===== MATERIAL SHOWN =====

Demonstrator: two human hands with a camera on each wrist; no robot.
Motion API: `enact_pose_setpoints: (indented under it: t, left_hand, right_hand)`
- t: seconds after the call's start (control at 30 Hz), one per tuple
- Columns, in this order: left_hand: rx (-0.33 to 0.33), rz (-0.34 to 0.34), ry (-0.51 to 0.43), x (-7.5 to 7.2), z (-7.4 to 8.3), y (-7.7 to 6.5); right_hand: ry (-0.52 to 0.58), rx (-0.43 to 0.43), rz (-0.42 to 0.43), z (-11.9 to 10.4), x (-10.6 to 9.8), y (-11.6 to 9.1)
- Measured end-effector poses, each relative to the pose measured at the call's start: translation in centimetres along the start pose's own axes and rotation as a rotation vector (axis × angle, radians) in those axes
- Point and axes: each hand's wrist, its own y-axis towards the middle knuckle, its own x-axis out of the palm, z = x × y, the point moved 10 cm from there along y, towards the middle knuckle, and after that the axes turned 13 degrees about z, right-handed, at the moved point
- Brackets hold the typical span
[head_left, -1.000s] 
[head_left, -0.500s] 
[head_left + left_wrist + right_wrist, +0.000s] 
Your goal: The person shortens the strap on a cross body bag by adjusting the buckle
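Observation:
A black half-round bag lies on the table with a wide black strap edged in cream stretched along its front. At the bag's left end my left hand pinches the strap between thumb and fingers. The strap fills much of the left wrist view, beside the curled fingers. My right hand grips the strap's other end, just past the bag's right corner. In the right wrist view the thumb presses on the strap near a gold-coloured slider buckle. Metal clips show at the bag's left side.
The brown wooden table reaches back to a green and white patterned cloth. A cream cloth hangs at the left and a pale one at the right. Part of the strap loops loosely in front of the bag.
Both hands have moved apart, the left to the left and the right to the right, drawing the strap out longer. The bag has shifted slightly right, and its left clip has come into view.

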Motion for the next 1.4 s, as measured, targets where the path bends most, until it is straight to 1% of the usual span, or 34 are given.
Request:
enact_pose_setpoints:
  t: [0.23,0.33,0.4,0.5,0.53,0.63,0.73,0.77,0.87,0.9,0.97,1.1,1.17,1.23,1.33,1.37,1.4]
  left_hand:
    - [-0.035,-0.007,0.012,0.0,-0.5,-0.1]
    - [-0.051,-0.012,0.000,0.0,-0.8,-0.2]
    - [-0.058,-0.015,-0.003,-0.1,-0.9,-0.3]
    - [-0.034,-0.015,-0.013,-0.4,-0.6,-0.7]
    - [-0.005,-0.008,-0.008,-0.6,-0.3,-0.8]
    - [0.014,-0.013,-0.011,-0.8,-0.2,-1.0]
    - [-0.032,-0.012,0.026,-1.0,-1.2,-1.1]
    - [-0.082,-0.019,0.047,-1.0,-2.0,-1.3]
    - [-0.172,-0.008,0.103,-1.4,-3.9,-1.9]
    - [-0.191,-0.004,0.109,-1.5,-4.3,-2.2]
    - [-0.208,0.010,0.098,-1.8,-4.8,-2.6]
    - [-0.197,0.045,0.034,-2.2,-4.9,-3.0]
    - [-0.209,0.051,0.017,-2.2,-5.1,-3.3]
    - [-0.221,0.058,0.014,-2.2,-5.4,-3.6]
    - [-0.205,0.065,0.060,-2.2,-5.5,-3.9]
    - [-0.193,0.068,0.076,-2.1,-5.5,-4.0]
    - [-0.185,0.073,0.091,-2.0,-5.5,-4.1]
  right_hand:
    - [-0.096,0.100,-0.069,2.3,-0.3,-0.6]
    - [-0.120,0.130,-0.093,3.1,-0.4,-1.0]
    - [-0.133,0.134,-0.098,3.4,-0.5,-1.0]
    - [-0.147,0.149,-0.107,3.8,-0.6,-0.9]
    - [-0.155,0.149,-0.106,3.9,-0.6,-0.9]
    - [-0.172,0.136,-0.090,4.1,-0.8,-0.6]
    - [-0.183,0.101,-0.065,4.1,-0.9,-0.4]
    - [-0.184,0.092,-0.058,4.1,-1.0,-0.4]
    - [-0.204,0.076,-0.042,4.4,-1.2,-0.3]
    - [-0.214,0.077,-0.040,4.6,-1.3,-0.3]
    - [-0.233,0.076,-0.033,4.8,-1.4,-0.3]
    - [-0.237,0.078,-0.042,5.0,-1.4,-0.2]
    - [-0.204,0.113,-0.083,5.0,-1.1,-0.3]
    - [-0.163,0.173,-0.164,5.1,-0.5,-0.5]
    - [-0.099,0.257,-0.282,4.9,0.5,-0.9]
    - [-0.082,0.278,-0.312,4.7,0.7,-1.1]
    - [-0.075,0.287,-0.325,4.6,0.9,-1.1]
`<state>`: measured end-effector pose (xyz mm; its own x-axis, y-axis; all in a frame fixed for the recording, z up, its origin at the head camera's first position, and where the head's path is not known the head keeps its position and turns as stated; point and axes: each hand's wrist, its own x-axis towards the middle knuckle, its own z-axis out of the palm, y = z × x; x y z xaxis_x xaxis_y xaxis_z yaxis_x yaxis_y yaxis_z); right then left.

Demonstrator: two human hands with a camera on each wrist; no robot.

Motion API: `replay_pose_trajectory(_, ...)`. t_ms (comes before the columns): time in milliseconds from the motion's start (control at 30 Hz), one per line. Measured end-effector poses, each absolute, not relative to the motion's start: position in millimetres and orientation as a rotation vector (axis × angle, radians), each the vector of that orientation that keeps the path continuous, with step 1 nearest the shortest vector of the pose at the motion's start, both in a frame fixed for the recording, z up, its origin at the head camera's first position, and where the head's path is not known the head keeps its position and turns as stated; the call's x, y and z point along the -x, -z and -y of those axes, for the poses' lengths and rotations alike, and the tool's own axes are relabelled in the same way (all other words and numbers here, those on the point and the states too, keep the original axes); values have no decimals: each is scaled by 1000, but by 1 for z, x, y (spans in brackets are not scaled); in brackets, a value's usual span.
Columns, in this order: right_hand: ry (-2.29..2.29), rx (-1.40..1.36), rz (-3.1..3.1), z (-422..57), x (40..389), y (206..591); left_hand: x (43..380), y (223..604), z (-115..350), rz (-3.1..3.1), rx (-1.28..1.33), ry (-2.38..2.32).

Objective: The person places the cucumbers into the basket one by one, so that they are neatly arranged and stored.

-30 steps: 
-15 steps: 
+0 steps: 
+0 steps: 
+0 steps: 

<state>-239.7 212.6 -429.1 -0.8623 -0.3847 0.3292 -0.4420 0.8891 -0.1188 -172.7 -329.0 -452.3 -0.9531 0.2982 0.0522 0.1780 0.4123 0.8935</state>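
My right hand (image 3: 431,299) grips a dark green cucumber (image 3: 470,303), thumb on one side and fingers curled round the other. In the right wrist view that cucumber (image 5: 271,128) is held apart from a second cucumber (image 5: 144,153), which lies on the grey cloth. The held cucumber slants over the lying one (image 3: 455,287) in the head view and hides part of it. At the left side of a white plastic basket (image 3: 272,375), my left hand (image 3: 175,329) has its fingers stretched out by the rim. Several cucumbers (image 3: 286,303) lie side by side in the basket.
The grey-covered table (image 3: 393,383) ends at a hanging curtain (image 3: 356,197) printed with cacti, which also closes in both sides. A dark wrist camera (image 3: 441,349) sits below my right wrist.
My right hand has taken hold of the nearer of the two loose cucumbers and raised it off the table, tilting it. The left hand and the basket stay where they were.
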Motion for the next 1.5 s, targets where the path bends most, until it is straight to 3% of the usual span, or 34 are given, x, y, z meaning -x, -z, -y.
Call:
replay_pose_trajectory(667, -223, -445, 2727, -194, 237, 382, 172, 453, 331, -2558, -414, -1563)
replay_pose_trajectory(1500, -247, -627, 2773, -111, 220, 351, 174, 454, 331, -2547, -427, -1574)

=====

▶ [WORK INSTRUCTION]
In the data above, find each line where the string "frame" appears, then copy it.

▶ [TASK OUTPUT]
`<state>`: measured end-effector pose (xyz mm; its own x-axis, y-axis; all in a frame fixed for the recording, z up, its origin at the head camera's first position, and where the head's path is not known the head keeps its position and turns as stated; point and axes: each hand's wrist, its own x-axis towards the middle knuckle, its own z-axis out of the palm, y = z × x; x y z xaxis_x xaxis_y xaxis_z yaxis_x yaxis_y yaxis_z); right then left.
Motion API: `replay_pose_trajectory(_, ...)`. t_ms (comes before the columns): time in milliseconds from the motion's start (control at 30 Hz), one per line. Measured end-effector poses, each absolute, not relative to the motion's start: position in millimetres and orientation as a rotation vector (axis × angle, radians), each the vector of that orientation that keeps the path continuous, with step 1 nearest the shortest vector of the pose at the motion's start, both in a frame fixed for the recording, z up, its origin at the head camera's first position, and where the head's path is not known the head keeps its position and turns as stated; the call's x, y and z point along the -x, -z and -y of those axes, for the poses' lengths and rotations alike, and the tool's own axes are relabelled in the same way (all other words and numbers here, those on the point and the states too, keep the original axes); values have no decimals: each is scaled by 1000, but by 1 for z, x, y (spans in brackets are not scaled); in brackets, a value's usual span.

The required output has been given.